TWEET.vocab.itos[:10] # 索引 --> 单词
# ['<unk>', '<pad>', 'i', 'to', 'the', 'a', 'my', 'and', 'you', 'is']

TWEET.vocab.stoi # 单词 -->  索引
    defaultdict(<bound method Vocab._default_unk_index of <torchtext.vocab.Vocab object at 0x7f1cbe4a2520>>,
                {'<unk>': 0,
                 '<pad>': 1,
                 'i': 2,
                 'to': 3,
                 'the': 4,
                 'a': 5,
                 'my': 6,
                 'and': 7,
                 'you': 8,
                 'is': 9,
                 'for': 10,
                 'in': 11, 
                 ...
                 'taken': 998,
                 'now...': 999,
                 ...})


import torch

device = "cuda" if torch.cuda.is_available() else "cpu"

# 文本批处理,即一批一批地读取数据
train_iter, val_iter, test_iter = data.BucketIterator.splits((train, val, test), 
                                                             batch_size=32, 
                                                             device = device,
                                                             sort_within_batch = True,
                                                             sort_key = lambda x : len(x.tweet))
 

sort_within_batch = True,一个batch内的数据就会按sort_key的排列规则降序排列,
sort_key是排列的规则,这里使用tweet的长度,即每条用户评论所包含的单词数量。


构建模型


import torch.nn as nn

class simple_LSTM(nn.Module):
    def __init__(self, hidden_size, embedding_dim, vocab_size):
        super(simple_LSTM, self).__init__() # 调用父类的构造方法
        self.embedding = nn.Embedding(vocab_size, embedding_dim) # vocab_size词汇表大小, embedding_dim词嵌入维度
        self.encoder = nn.LSTM(input_size=embedding_dim, hidden_size=hidden_size, num_layers=1)
        self.predictor = nn.Linear(hidden_size, 2) # 全连接层
        
    def forward(self, seq):
        output, (hidden, cell) = self.encoder(self.embedding(seq))
        # output :  torch.Size([24, 32, 100])
        # hidden :  torch.Size([1, 32, 100])
        # cell :  torch.Size([1, 32, 100])
        preds = self.predictor(hidden.squeeze(0))
        return preds

lstm_model = simple_LSTM(hidden_size=100, embedding_dim=300, vocab_size=20002)
lstm_model.to(device)

    simple_LSTM(
      (embedding): Embedding(20002, 300)
      (encoder): LSTM(300, 100)
      (predictor): Linear(in_features=100, out_features=2, bias=True)
    )

定义模型训练过程

from torch import optim

# 优化器
optimizer = optim.Adam(lstm_model.parameters(), lr=0.001)

# 损失函数
criterion = nn.CrossEntropyLoss() # 多分类 (负面、正面、中性)

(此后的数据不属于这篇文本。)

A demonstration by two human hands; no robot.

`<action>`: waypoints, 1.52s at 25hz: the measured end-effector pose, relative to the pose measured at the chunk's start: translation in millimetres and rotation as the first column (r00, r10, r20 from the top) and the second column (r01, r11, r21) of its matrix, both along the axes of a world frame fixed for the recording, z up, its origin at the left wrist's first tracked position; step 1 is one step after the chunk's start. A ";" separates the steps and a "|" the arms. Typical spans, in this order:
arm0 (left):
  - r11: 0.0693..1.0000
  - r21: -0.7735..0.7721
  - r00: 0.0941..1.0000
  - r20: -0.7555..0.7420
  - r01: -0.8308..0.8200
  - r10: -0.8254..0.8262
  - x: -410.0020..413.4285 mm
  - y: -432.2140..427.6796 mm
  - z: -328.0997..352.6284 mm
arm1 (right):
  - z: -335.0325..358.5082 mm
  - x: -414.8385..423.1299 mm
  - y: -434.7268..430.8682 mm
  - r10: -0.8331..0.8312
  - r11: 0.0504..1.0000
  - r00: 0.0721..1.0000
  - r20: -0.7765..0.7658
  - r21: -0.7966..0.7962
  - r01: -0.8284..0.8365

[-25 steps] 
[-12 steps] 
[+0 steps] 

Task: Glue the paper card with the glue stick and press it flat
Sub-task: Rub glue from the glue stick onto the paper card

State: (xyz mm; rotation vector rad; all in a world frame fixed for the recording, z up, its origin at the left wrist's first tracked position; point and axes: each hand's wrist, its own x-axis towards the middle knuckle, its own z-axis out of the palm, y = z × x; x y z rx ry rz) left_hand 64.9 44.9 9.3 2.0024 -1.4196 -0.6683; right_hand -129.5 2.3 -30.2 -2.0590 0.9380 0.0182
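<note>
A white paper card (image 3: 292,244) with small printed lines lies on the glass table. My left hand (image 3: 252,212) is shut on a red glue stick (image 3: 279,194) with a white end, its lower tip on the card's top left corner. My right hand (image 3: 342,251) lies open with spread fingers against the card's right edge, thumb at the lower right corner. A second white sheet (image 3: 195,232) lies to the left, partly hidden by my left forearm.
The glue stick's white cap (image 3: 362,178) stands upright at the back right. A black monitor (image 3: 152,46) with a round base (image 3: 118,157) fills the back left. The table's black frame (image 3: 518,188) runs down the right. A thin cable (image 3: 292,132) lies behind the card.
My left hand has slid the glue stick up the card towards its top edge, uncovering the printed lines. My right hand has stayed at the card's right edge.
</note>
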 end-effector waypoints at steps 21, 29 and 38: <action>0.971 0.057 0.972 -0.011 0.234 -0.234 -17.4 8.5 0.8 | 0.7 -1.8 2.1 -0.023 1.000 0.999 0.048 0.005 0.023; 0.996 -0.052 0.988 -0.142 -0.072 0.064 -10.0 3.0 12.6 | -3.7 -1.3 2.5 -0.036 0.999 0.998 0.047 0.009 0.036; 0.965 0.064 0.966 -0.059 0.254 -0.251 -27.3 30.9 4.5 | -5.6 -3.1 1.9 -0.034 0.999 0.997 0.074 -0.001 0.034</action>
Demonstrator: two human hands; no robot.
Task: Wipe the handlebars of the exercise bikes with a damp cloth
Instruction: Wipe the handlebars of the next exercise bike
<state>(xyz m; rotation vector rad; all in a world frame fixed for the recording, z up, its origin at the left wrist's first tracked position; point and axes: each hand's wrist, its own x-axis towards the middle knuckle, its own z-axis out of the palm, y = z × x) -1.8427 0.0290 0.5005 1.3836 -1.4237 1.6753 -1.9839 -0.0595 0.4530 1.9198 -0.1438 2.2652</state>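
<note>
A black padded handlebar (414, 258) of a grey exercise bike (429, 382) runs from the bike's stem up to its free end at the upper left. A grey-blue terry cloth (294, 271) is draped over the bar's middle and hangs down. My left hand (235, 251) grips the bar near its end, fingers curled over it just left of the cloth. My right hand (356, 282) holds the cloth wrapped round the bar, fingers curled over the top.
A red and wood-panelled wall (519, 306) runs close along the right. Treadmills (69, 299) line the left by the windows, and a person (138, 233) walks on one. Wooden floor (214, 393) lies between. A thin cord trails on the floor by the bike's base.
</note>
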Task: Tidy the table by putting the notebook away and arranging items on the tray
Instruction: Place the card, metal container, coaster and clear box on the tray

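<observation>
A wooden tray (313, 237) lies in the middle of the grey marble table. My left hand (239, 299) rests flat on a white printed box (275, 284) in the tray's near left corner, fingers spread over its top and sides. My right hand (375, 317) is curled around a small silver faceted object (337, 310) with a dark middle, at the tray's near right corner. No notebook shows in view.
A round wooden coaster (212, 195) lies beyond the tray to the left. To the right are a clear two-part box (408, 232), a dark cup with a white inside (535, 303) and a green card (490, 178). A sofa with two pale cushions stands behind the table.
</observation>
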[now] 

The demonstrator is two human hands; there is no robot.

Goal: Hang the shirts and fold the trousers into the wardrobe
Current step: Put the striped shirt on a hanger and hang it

def train_val_test(model, optimizer, criterion, train_iter, val_iter, test_iter, epochs):
    for epoch in range(1, epochs+1):
        train_loss = 0.0 # 训练损失
        val_loss = 0.0 # 验证损失
        model.train() # 声明开始训练
        for indices, batch in enumerate(train_iter):
            optimizer.zero_grad() # 梯度置0
            outputs = model(batch.tweet) # 预测后输出 outputs shape :  torch.Size([32, 2])
            # batch.label shape :  torch.Size([32])
            loss = criterion(outputs, batch.label) # 计算损失
            loss.backward() # 反向传播
            optimizer.step() # 更新参数
            # batch.tweet shape :  torch.Size([26, 32]) --> 26:序列长度, 32:一个batch_size的大小
            train_loss += loss.data.item() * batch.tweet.size(0) # 累计每一批的损失值
            
        train_loss /= len(train_iter) # 计算平均损失 len(train_iter) :  40000
        print("Epoch : {}, Train Loss : {:.2f}".format(epoch, train_loss))
        
        model.eval() # 声明模型验证
        for indices, batch in enumerate(val_iter):
            context = batch.tweet.to(device) # 部署到device上
            target = batch.label.to(device)
            pred = model(context) # 模型预测
            loss = criterion(pred, target) # 计算损失 len(val_iter) :  5000
            val_loss += loss.item() * context.size(0) # 累计每一批的损失值
        val_loss /= len(val_iter) # 计算平均损失 
        print("Epoch : {}, Val Loss : {:.2f}".format(epoch, val_loss))
        
        model.eval() # 声明
        correct = 0.0 # 计算正确率
        test_loss = 0.0 # 测试损失
        
        with torch.no_grad(): # 不进行梯度计算
            for idx, batch in enumerate(test_iter):
                context = batch.tweet.to(device) # 部署到device上
                target = batch.label.to(device)
                outputs = model(context) # 输出
                loss = criterion(outputs, target) # 计算损失
                test_loss += loss.item() * context.size(0) # 累计每一批的损失值
                # 获取最大预测值索引
                preds = outputs.argmax(1)
                # 累计正确数
                correct += preds.eq(target.view_as(preds)).sum().item()
            test_loss /= len(test_iter) # 平均损失 len(test_iter) :  5000
            print("Epoch : {}, Test Loss : {:.2f}".format(epoch, test_loss))
            print("Accuracy : {}".format(100 * correct / (len(test_iter) * batch.tweet.size(1))))

训练和验证

# 开始训练和验证
train_val_test(lstm_model,  optimizer, criterion, train_iter, val_iter, test_iter, epochs=5)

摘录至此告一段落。